The horizontal and vertical speed of the ball is given by

`\begin{gathered} v_x=v\cos (\theta)=16\cos (45\degree)=11.31\; (m)/(s) \\ v_y=v\sin (\theta)=16\sin (45\degree)=11.31\; (m)/(s) \end{gathered}`

The time (t) is given by

`\begin{gathered} y=v_yt+(1)/(2)at^2 \\ 0=11.31_{}t+(1)/(2)(-9.8)t^2 \\ 0=11.31_{}t-4.9t^2 \\ 0=11.31_{}-4.9t \\ 4.9t=11.31_{} \\ t=\frac{11.31_{}}{4.9} \\ t=2.31\; s \end{gathered}`

Finally, the range is

`x=v_x* t=11.31*2.31=26.13\; m`

Therefore, the ball will land 26.13 meters far from the football player.

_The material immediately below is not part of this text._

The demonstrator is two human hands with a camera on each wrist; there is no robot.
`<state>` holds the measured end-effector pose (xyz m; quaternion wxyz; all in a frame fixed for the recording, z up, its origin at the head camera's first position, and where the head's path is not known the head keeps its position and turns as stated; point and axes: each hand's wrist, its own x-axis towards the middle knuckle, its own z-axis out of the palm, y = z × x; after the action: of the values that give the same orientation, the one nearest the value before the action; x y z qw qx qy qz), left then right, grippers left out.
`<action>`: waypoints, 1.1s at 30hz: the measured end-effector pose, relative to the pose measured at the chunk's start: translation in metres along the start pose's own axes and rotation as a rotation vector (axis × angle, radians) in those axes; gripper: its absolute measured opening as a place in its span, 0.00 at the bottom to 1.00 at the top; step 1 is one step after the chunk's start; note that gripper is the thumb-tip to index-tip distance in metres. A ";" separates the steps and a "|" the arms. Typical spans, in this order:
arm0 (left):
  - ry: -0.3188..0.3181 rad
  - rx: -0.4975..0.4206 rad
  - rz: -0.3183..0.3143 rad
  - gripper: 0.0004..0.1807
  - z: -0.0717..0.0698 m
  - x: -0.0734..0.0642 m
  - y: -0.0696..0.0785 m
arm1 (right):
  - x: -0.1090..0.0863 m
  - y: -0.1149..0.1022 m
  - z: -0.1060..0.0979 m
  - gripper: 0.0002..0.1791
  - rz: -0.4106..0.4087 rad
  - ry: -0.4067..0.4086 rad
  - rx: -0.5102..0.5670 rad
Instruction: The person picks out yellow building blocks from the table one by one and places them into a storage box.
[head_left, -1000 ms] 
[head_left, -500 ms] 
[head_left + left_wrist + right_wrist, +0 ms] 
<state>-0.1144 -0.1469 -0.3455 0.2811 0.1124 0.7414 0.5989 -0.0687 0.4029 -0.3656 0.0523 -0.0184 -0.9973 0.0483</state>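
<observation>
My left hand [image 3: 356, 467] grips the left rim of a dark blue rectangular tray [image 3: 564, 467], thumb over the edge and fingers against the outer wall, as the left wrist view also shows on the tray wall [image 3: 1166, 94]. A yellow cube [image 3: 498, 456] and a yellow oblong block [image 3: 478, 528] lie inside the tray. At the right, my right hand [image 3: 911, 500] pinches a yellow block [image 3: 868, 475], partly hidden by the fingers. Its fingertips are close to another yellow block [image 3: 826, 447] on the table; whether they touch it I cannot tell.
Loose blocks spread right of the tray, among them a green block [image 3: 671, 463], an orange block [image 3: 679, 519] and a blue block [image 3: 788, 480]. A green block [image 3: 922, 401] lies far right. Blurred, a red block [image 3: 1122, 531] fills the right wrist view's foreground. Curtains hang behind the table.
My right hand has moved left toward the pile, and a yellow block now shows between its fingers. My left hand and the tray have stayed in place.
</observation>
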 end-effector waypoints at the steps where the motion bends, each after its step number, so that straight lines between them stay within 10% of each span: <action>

Which ball will land first: the ball kicked at 16 m/s and at a 63° angle, or one kicked at 9 m/s and at a 45° angle?

The ball kicked at 16 m/s and at a 63° angle takes 2.91 s to land.

The ball kicked at 9 m/s and at a 45° angle will take

`v_y=9\sin (45\degree)=6.36\; (m)/(s)`
`\begin{gathered} y=v_yt+(1)/(2)at^2 \\ 0=6.36t+(1)/(2)(-9.8)t^2 \\ 0=6.36t-4.9t^2 \\ 0=6.36-4.9t \\ 4.9t=6.36 \\ t=(6.36)/(4.9) \\ t=1.30\; s \end{gathered}`

So, the ball kicked at 9 m/s and at a 45° angle takes 1.30 s to land.

Therefore, the ball kicked at 9 m/s and at a 45° angle will land first.